Isabel. I happened to mention him because he’s just written again; but I might as well have said the baker or the candlestick-maker. The candlestick-maker—I wonder what he is, by the way? He must have more faith in human nature than the others, for I haven’t heard from him yet. I wonder if there is a Creditor’s Polite Letter-writer which they all consult; their style is so exactly alike. I advise you to pass through New York incognito on your way to Washington; their attentions might be oppressive.

Warland. Confoundedly oppressive.
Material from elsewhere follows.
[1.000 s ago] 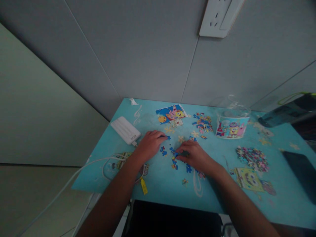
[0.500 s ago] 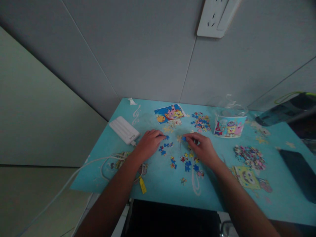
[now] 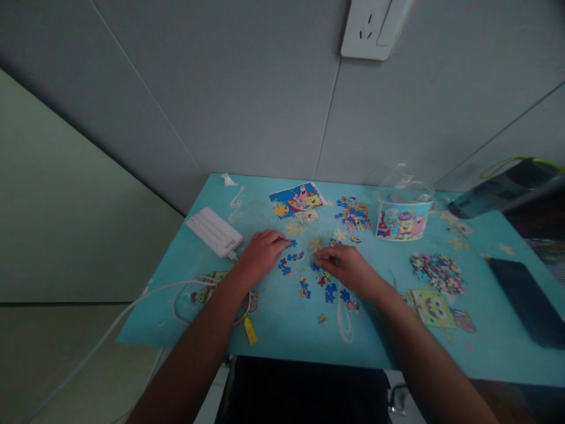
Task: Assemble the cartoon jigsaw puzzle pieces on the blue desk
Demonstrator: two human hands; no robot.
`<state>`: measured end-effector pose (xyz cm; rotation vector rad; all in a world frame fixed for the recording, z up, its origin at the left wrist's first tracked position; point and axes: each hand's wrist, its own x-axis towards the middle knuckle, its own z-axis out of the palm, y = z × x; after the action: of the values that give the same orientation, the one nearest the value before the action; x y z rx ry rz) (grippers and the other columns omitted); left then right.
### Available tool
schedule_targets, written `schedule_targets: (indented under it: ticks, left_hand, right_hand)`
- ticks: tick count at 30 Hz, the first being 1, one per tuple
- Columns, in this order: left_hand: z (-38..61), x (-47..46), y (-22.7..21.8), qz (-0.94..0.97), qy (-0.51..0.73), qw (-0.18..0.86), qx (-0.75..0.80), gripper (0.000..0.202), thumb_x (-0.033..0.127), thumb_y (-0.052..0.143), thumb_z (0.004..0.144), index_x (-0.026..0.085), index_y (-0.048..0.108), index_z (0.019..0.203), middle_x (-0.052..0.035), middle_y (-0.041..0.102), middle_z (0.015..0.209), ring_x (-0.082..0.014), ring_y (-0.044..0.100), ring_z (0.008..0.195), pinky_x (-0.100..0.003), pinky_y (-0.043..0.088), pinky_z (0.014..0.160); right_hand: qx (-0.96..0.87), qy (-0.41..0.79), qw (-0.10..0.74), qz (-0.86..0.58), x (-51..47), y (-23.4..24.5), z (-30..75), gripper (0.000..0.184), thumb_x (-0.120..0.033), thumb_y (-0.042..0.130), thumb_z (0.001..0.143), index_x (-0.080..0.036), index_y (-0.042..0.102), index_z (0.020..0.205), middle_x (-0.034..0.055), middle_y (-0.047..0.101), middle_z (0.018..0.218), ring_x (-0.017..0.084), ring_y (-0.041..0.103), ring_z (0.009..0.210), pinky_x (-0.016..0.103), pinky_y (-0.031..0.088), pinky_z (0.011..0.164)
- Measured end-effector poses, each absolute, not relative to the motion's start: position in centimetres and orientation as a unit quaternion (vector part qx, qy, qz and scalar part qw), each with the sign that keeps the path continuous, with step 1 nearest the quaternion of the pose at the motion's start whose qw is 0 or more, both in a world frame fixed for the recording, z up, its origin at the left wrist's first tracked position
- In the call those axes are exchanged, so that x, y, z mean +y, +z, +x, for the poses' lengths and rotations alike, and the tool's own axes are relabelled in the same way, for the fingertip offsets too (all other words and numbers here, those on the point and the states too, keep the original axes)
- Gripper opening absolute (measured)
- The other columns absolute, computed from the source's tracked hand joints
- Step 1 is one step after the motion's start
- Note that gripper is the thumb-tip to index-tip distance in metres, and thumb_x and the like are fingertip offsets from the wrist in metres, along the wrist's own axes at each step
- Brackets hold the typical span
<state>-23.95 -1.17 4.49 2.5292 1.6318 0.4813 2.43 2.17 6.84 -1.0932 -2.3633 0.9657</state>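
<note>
right hand (image 3: 346,265) with grip pinched on blue puzzle piece (image 3: 315,267), left hand (image 3: 263,253) at another blue piece (image 3: 292,243), can't tell from here if clamped, loose pieces (image 3: 330,293) nearby on tabletop (image 3: 282,333)

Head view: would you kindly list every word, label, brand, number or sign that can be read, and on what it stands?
No text can be read.
White power bank: dark marks near one end, too small.
Yellow cable tag: any print is too small.
Label on the clear plastic tub: any lettering is too blurred.
</note>
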Motion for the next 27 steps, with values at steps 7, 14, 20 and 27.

What a dog’s life it is! My poor Isabel—

Isabel. Don’t pity me. I didn’t marry you for a home.

Warland (after a pause). What did you marry me for, if you cared for Oberville? (Another pause.) Eh?

Isabel, Don’t make me regret my confidence.

Warland. I beg your pardon.

Isabel. Oh, it was only a subterfuge to conceal the fact that I have no distinct recollection of my reasons. The fact is, a girl’s motives in marrying are like a passport—apt to get mislaid. One is so seldom asked for either. But mine certainly couldn’t have been mercenary: I never heard a mother praise you to her daughters.

Warland. No, I never was much of a match.

Isabel. You impugn my judgment.

Warland. If I only had a head for business, now, I might have done something by this time. But I’d sooner break stones in the road.